The Netherlands subsidiary’s mortgage note was repaid in full in fiscal 2003. The German mortgage note bears
interest at 5.45%, is due in bi-annual installments of EUR 73,900 ($79,700), is collateralized by the related assets
and matures December 2018. Prior to repayment, the Netherlands mortgage note bore interest at 5.35%,
was payable in quarterly installments of EUR 11,300 ($12,200) and was collateralized by the related assets.
Private Placement of Convertible Subordinated Notes. In December 1997, we completed the private
placement of $60.0 million principal amount of 634% convertible subordinated notes due 2005 (the
“Notes”).
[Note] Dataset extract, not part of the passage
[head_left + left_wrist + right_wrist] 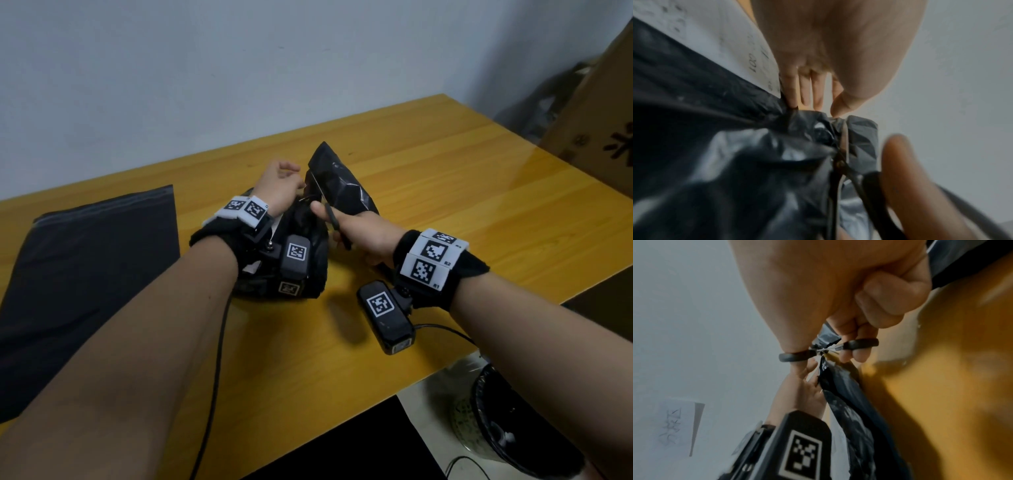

The Notes were convertible, in whole or in part, at the option of the holder at any time after
December 22, 1997 (the date of original issuance) and prior to the close of business on the business day
immediately preceding the maturity date, unless previously redeemed or repurchased, into our common
stock at a conversion price of $8.389 per share, subject to adjustment in certain circumstances. During the
three months ended June 30, 2001, we called for the redemption of the Notes. In connection with that
call, holders converted to common stock approximately $58.7 million aggregate principal amount of their
Notes, net of conversion costs. The remaining Notes were redeemed for cash.
Annual maturities of long-term debt are as follows (amounts in thousands):
Year ended March 31,
2004 $ 147
2005 159
2006 159
2007 159
2008 and thereafter 2,194
Total $ 2,818
13. Commitments and Contingencies
Developer and Intellectual Property Contracts. In the normal course of business we enter into contractual
arrangements with third parties for the development of products, as well as for the rights to intellectual prop-
erty. Under these agreements, we commit to provide specified payments to a developer, or intellectual
property holder, based upon contractual arrangements. Assuming all contractual provisions are met, the
total future minimum contract commitment for contracts in place as of March 31, 2003 is approximately
$138.1 million, which is scheduled to be paid as follows (amounts in thousands):
Year ended March 31,
2004 $ 89,175
2005 28,066
2006 12,300
2007 6,075
2008 and thereafter 2,501
Total $138,117
Lease Obligations. We lease certain of our facilities under non-cancelable operating lease agreements.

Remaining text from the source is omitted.